Sunday, February 18, 2018
Cooking

Choose a cheese, any cheese for modernist macaroni dish

Imagine your favorite cheese: perhaps an aged, sharp cheddar, or maybe a blue Gorgonzola or a gentle Monterey Jack. Wouldn't it be wonderful to use those really good cheeses you love on nachos or as a sauce on macaroni or steamed vegetables?

But if you have ever tried melting high-quality cheeses, you've experienced the problem: the cheese separates into a greasy oil slick that no amount of stirring will restore.

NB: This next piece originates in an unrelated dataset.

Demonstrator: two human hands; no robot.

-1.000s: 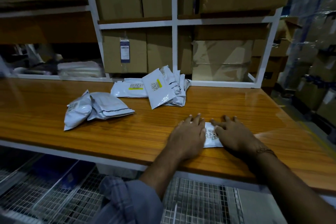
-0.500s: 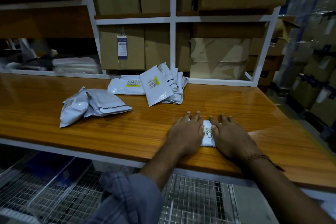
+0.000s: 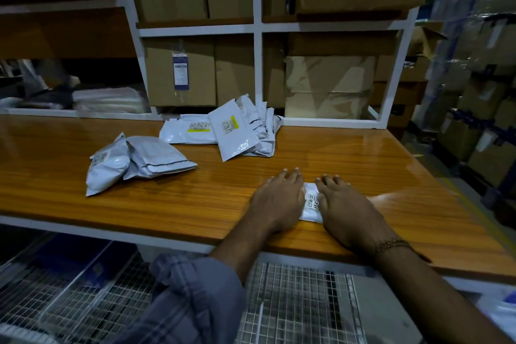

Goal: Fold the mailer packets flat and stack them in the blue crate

One traditional workaround is to a Mornay sauce, which combines the cheese with a cooked mixture of flour, butter and milk. But a Mornay sauce can taste as much of cooked flour as it does of cheese. The starch in the flour masks some cheese flavors, so the sauce loses vibrancy.

James L. Kraft discovered a much better solution around 1912. He found that adding a small amount of sodium phosphate to the cheese as it melted kept it from turning into a clumpy mess of cheese solids swimming in a pool of oil. Kraft made canned, shelf-stable cheese and the technique led to processed cheese products.

You can apply the same chemistry to achieve much higher culinary purposes. The chefs in our research kitchen have made mac and cheese with an intense goat Gouda and cheddar sauce, for example, and build gourmet grilled cheese sandwiches using cheese slices that melt like the processed stuff, but are made from feta or Stilton.

In place of sodium phosphate, we use sodium citrate, which like sodium phosphate is an emulsifying salt that helps tie together the immiscible components of cheese: oil and water.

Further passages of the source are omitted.